Samedi soir dernier, les fondations du Centre Bell ont tremblé pour le premier concert en sol montréalais du trio américain Jonas Brothers, boys band pop-rock qui, en dépit d'un quatrième album censé lui permettre d'amorcer son passage vers la vie artistique «adulte», reste populaire exclusivement auprès des ados, préados, enfants... et leurs bons parents.

Je vous parle d'un temps que les moins de 20 ans peuvent seuls connaître. Et encore, 20 ans, c'est déjà trop vieux pour écouter les Jonas Brothers (aucun lien de parenté avec le rockeur montréalais): le public cible, majoritairement féminin, allait de 5 à 15 ans, si on exclut les parents (et les vieux critiques).

Bénis par leurs hordes de fans, les Jonas Brothers - Nick, 16 ans, Joe, 20 ans, et Kevin, 21 ans - sont aussi raillés par d'autres qui voient derrière ces trois compétents minois toutes les ficelles tirées par «l'empire» Disney, l'entreprise qui a mis au monde le boys band et pour qui performance rime avec convergence.

Bien entendu, les inoffensives compositions pop-rock du trio, ces Year 3000, Lovebug, Hold On et S.O.S. que tous chantaient par coeur, sont indéniablement accrocheuses. Mais si le groupe a su écouler en trois ans plus de 8 millions d'exemplaires de ses quatre albums, c'est aussi parce que la confrérie est à l'affiche de nombreuses productions télévisuelles (la populaire série Hannah Montana, la téléréalité JONAS) et cinématographiques (Camp Rock, dont le deuxième chapitre sera tourné dès cette semaine) portant le sceau Disney. Le mariage de télé et musique pop se révèle ici d'une redoutable efficacité.

Avec la machine de «l'empire» vient aussi la philosophie. Les frères Jonas y adhèrent parfaitement: trois bons petits Américains propres issus d'une famille catholique pratiquante du New Jersey chantant l'amour et la joie de vivre. Ouvertement antidrogue, antiboisson et antitabac, les trois portent au doigt ces purity rings en guise de voeu de chasteté.

De la matière à débats pour les vieux, tout ça. La majorité des jeunes fans réunis au Centre Bell samedi soir assistaient à leur tout premier concert rock, et les Jonas Brothers leur ont servi une performance qu'ils n'oublieront jamais.

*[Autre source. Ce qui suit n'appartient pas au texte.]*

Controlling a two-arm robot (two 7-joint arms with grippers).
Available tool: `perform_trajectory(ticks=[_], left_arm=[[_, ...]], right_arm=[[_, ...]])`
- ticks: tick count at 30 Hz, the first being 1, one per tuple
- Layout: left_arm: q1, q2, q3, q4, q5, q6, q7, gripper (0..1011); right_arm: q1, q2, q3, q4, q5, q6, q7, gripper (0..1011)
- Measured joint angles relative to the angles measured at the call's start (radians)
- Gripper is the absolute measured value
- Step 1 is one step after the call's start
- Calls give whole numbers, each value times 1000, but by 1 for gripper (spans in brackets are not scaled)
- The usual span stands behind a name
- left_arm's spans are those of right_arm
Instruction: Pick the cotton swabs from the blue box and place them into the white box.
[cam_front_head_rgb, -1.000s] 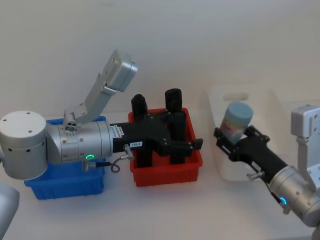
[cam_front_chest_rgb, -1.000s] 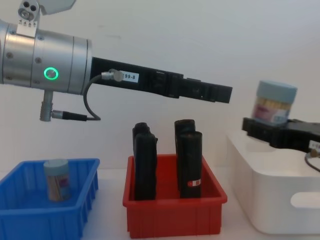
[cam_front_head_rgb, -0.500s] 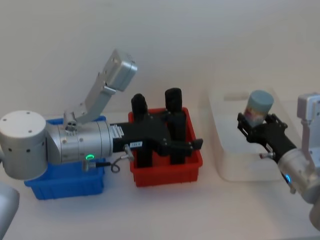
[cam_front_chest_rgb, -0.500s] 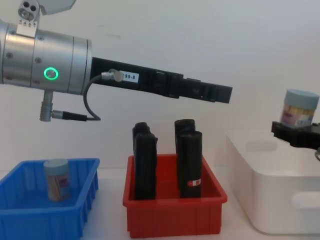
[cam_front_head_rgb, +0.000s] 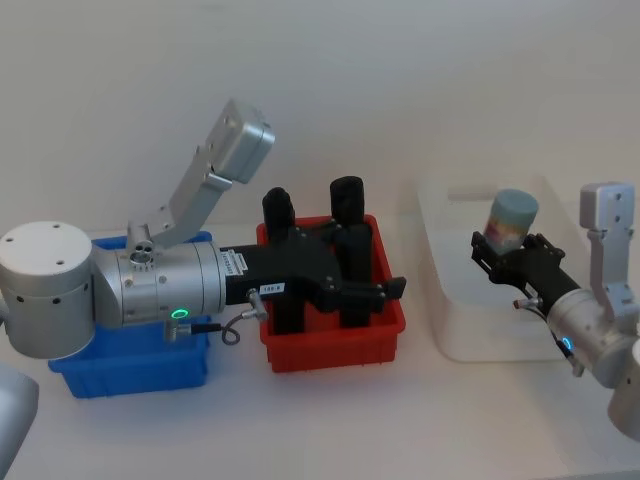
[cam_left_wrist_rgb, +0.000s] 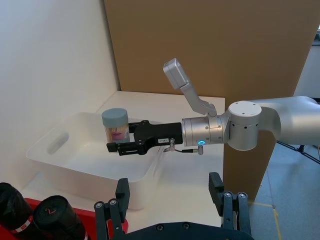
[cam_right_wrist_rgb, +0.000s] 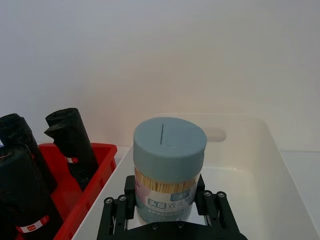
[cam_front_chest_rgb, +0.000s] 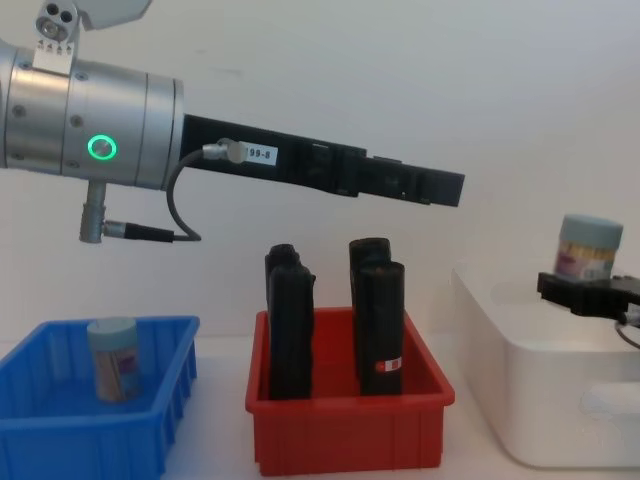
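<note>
1. Cotton swabs jar (cam_right_wrist_rgb: 169, 172), upright, sits clamped in the right gripper (cam_right_wrist_rgb: 167, 200) over the white box (cam_right_wrist_rgb: 280, 165), right wrist view.
2. Left wrist view: left gripper (cam_left_wrist_rgb: 169, 192) spread apart, holding nothing.
3. Head view: held jar hangs over the white box's opening, at the worktop's right end.
4. Chest view: second jar (cam_front_chest_rgb: 113, 358) stands in the blue box (cam_front_chest_rgb: 60, 440) at the worktop's left end; left gripper hovers above the red bin (cam_front_chest_rgb: 350, 440).

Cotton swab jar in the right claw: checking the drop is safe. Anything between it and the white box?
Nothing visible. The right claw holds the jar upright over the open white box, with only its bare floor beneath.
</note>
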Motion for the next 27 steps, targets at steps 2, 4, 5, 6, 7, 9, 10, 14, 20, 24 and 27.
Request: perform_trajectory(ticks=[2,4,5,6,7,9,10,14,20,24,27], left_arm=[[0,0,0,0,0,0,0,1004],[0,0,0,0,0,0,0,1004],[0,0,0,0,0,0,0,1004],[0,0,0,0,0,0,0,1004],[0,0,0,0,0,0,0,1004],[0,0,0,0,0,0,0,1004],[0,0,0,0,0,0,0,1004],[0,0,0,0,0,0,0,1004],[0,0,0,0,0,0,0,1004],[0,0,0,0,0,0,0,1004],[0,0,0,0,0,0,0,1004]], right_arm=[[11,-4,0,20,2,0,9,687],[17,-6,0,31,4,0,16,731],[23,-9,0,42,5,0,21,787],[25,-9,0,45,6,0,23,805],[28,-10,1,50,7,-1,25,815],[33,-12,1,61,9,-4,31,859],[37,-14,1,66,10,-7,34,908],[41,-15,3,74,14,-17,39,1002],[39,-16,6,68,20,-42,39,1002],[30,-14,9,50,24,-68,33,1002],[20,-11,12,29,28,-90,27,1002]])
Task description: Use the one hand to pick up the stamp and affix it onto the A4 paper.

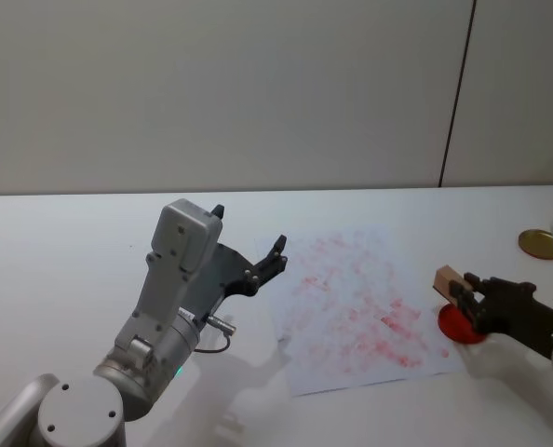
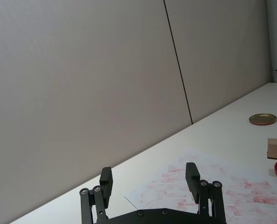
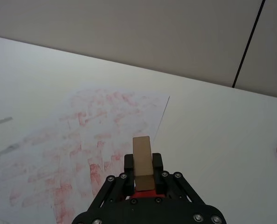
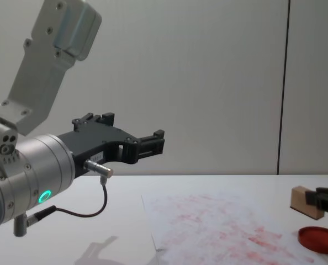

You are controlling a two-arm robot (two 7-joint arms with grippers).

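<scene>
The stamp (image 1: 449, 279), a small tan wooden block, is held in my right gripper (image 1: 465, 297), which is shut on it at the table's right side. In the right wrist view the stamp (image 3: 142, 158) stands between the black fingers (image 3: 129, 163). It hangs just above the round red ink pad (image 1: 463, 328), close to the right edge of the A4 paper (image 1: 360, 307), a white sheet smeared with red marks. In the chest view the stamp (image 4: 305, 201) is clear of the pad (image 4: 320, 239). My left gripper (image 1: 249, 230) is open and raised left of the paper, holding nothing.
A round gold lid (image 1: 537, 244) lies on the white table at the far right, behind the ink pad. A plain wall runs along the table's back edge. My left arm's silver body (image 4: 37, 182) looms large at the left.
</scene>
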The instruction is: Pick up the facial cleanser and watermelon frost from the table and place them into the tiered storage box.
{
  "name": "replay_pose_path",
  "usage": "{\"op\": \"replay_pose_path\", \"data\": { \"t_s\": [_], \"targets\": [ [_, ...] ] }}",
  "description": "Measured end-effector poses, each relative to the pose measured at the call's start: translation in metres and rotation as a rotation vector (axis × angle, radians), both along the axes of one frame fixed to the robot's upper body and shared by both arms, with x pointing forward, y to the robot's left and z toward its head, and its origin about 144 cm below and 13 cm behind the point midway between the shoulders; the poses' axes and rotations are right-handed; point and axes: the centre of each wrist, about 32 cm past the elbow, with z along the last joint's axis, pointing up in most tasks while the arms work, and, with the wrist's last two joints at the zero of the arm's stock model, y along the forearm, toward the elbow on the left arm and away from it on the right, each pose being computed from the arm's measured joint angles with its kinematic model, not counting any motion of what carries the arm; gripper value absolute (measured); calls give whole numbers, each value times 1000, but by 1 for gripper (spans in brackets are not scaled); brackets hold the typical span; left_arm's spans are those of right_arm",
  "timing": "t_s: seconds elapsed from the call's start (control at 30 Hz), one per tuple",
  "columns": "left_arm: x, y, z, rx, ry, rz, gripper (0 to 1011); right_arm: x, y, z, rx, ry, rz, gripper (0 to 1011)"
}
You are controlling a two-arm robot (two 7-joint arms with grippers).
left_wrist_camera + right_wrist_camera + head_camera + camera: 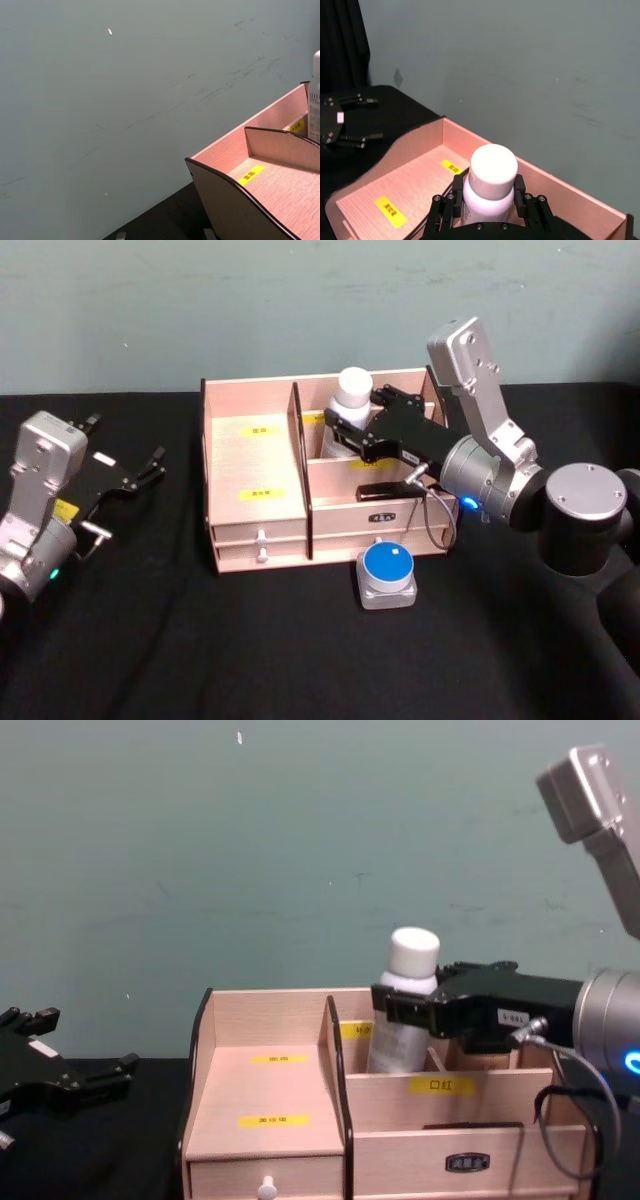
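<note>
The facial cleanser (353,390), a white bottle with a white cap, stands upright in a back compartment of the tiered storage box (250,455). My right gripper (358,412) reaches over the box from the right and is shut on the bottle's body, one finger on each side (520,184). From the chest the bottle (410,960) rises above the box's rear tier (265,1100). The watermelon frost (388,568), a small grey case with a round blue lid, lies on the table just in front of the box. My left gripper (125,445) rests open, far left.
A black cloth (200,660) covers the table and a pale green wall (200,300) stands close behind the box. Two drawers with white knobs (262,537) face me. The left wrist view looks past the box's curved side (235,200).
</note>
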Motion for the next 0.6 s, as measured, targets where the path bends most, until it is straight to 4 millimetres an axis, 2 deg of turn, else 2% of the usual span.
{"op": "replay_pose_path", "data": {
  "t_s": [0.6],
  "targets": [
    [0, 0, 0, 0, 0, 0, 1001, 0, 2, -5, -44, 19, -1, 614]
  ]
}}
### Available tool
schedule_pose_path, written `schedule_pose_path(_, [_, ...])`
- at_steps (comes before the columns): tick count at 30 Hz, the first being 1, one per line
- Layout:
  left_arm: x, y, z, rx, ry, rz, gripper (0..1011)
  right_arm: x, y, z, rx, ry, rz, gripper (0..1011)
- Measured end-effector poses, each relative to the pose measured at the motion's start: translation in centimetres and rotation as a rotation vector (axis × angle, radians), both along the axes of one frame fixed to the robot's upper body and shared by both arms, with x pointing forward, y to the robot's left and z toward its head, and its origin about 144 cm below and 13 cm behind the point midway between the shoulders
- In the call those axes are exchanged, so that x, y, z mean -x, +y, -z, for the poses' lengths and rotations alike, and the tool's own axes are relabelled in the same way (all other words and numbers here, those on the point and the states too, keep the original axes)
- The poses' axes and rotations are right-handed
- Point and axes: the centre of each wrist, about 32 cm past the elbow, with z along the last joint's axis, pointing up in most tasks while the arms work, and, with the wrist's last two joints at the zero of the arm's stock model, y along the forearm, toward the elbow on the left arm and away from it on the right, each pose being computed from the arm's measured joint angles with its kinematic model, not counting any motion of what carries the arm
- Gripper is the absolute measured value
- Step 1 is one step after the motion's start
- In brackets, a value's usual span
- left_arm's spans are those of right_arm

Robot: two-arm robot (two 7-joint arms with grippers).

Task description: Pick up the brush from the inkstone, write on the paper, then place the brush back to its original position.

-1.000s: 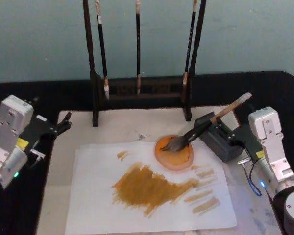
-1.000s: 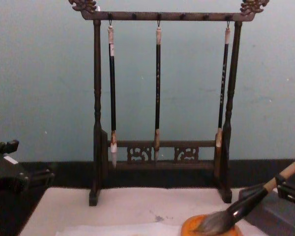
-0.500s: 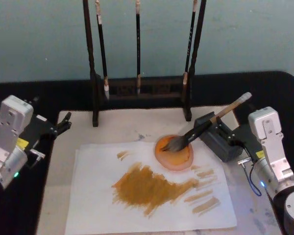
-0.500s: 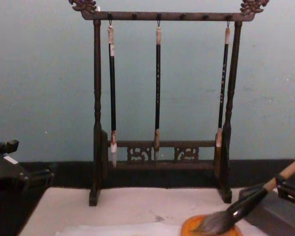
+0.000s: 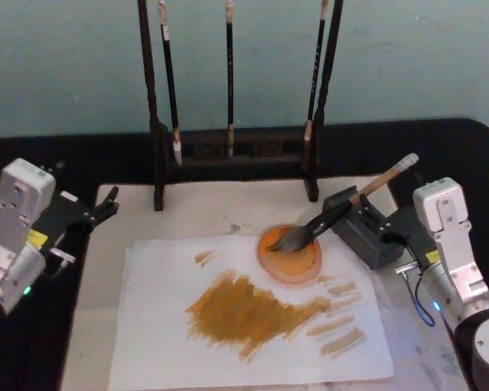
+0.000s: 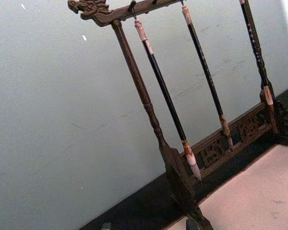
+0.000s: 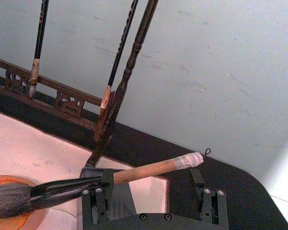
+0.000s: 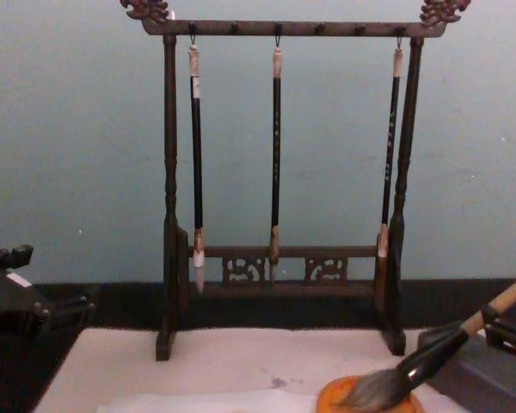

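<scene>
Brush [image 5: 340, 208] lies with its bristles on the orange inkstone [image 5: 290, 254] and its handle on the dark block [image 5: 360, 226]. Right end effector [image 7: 153, 187] is released around the handle, left end effector [image 5: 106, 205] is released, near the paper [image 5: 155, 342]

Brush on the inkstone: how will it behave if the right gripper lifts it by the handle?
The brush has a thick wooden handle, so it is probably stiff. Its bushy head rests in the orange dish and will likely flex and drip. The round handle leans on the dark block and may roll if nudged by the right gripper.
</scene>
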Motion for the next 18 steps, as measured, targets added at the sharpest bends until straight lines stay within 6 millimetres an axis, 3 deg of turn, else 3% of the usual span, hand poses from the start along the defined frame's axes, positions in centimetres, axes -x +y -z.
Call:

Pas un cri, pas une affiche «I LOVE JB» n'étaient perdus: le trio a réussi à attirer plus de 21 000 spectateurs dans l'enceinte montréalaise, ce qui constitue probablement un record d'assistance pour un concert pop au Centre Bell cette année.

Si les concerts du genre attirent généralement entre 12 000 et 14 000 spectateurs, comment font les Bros pour remplir ainsi la salle? Grâce à une scène centrale sur le parterre, qui permet aux fans d'occuper tous les sièges disponibles.

De cette scène centrale, deux passerelles menant à de plus petites scènes permettaient aux musiciens de se rapprocher de leur public. Ces deux scènes avaient aussi leurs effets techniques: l'une d'elles transportait vers le haut les musiciens, l'autre devenait une plate-forme rotative du haut de laquelle deux des Jonas aspergeaient les fans d'une mousse blanche. L'équipe technique des J.B. a même trouvé le moyen d'innover avec un «rideau de pluie» (à défaut d'un terme plus précis) pendant la chanson Lovebug, quand de l'eau tombant du plafond a encerclé l'une des petites scènes. Non seulement l'éclairage faisait un joli effet, mais en synchronisant la chute des gouttes, on arrive à créer des motifs aussi complexes que spectaculaires. Ingénieux!

Dieu que ça criait fort là-dedans. Même avant que les trois bellâtres jaillissent au centre de la plate-forme rotative pour chanter Paranoid (du récent Lines, Vines & Trying Times) et That's Just the Way We Roll, la fièvre était à son comble. Dix musiciens - dont une section de cuivres - accompagnaient les frères pendant ce généreux concert de près de 90 minutes réglé au quart de tour. Les trois Jonas s'échangeaient les instruments, guitares, piano, et le petit Nick s'est même emparé de la batterie le temps d'une chanson.

À ce programme constitué autant de ballades mielleuses que de petites salves pop-rock entraînantes, le groupe s'est même permis d'ajouter une reprise, incitant les parents à se lever pour vrai cette fois, histoire de «prouver qu'ils l'ont toujours», a dit Joe. Se sont mis à résonner les premiers accords de Sweet Caroline de Neil Diamond... succès de 1969, époque où plusieurs parents présents n'étaient même pas nés!